— PROMPT —
If a line includes "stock", copy it out of the entries.

Dataset records:

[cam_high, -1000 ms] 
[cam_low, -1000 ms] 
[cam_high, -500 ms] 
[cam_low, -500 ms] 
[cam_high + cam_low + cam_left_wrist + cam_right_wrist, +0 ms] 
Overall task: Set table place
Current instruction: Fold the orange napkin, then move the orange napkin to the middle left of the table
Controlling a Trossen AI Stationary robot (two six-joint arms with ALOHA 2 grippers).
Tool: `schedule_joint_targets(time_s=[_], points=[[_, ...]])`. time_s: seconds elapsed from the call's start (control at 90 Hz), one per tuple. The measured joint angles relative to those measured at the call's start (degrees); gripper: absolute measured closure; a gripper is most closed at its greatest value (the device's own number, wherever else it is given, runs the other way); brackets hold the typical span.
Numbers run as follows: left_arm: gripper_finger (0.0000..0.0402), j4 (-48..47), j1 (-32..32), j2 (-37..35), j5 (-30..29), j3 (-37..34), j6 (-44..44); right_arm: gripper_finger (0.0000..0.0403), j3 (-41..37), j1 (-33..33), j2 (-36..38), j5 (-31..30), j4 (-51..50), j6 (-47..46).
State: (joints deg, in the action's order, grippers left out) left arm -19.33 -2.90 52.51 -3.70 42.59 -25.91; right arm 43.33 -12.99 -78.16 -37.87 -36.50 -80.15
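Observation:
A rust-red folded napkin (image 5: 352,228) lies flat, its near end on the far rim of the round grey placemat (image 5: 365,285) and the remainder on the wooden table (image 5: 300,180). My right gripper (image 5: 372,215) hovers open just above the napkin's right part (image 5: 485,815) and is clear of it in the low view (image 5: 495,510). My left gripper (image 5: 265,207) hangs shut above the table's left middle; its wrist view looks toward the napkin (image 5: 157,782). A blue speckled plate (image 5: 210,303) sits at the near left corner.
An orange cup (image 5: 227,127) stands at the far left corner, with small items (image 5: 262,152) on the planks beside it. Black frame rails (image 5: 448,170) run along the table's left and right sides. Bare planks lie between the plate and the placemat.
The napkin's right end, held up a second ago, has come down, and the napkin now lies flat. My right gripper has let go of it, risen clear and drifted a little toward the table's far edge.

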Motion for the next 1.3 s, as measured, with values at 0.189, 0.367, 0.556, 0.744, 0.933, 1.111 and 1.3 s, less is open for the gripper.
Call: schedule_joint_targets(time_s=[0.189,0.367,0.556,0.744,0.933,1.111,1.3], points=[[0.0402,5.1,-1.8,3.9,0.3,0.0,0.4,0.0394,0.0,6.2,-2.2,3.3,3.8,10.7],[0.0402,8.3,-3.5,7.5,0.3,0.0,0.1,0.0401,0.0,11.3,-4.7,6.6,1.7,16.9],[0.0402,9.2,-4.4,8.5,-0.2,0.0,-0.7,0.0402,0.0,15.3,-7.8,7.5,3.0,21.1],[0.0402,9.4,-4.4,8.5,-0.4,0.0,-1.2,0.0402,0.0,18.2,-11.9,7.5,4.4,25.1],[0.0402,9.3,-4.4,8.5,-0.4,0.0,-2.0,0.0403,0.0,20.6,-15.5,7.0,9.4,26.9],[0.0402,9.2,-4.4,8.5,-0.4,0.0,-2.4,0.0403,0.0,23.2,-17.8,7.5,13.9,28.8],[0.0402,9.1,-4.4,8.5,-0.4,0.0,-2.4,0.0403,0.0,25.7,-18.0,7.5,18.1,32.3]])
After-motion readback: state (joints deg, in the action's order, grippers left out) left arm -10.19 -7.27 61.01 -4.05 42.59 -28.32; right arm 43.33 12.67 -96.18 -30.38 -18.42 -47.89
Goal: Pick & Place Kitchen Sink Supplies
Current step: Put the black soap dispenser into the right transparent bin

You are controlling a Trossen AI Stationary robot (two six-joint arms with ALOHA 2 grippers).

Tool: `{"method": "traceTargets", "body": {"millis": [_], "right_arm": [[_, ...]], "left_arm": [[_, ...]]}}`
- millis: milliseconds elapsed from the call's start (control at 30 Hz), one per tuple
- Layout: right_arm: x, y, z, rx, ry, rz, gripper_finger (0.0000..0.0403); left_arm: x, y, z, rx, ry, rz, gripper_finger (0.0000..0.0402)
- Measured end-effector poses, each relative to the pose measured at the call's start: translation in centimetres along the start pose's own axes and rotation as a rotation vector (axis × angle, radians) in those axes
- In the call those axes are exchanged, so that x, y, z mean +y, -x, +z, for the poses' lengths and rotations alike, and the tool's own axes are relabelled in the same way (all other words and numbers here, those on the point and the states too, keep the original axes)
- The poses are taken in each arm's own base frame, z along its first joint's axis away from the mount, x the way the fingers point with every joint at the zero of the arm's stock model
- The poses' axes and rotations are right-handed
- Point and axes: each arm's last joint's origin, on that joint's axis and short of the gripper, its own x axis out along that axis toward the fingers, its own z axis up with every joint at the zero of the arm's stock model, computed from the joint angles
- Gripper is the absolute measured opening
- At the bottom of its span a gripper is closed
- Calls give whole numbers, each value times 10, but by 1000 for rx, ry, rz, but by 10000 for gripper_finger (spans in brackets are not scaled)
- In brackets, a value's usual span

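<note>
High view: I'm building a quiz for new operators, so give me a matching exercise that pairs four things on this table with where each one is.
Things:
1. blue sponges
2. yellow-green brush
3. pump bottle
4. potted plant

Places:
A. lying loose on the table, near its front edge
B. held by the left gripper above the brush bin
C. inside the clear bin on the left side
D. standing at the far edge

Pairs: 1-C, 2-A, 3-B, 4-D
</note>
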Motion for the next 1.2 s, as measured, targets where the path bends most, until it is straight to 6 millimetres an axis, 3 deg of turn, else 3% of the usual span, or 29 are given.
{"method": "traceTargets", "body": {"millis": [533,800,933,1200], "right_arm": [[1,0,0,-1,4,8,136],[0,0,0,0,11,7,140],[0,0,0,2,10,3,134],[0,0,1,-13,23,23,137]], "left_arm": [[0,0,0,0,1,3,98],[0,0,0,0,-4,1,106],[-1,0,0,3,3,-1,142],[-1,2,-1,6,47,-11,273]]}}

— WRITTEN SOLUTION —
- The poses are taken in each arm's own base frame, z along its first joint's axis away from the mount, x the way the fingers point with every joint at the zero of the arm's stock model
- Point and axes: each arm's last joint's origin, on that joint's axis and short of the gripper, its own x axis out along that axis toward the fingers, its own z axis up with every joint at the zero of the arm's stock model, computed from the joint angles

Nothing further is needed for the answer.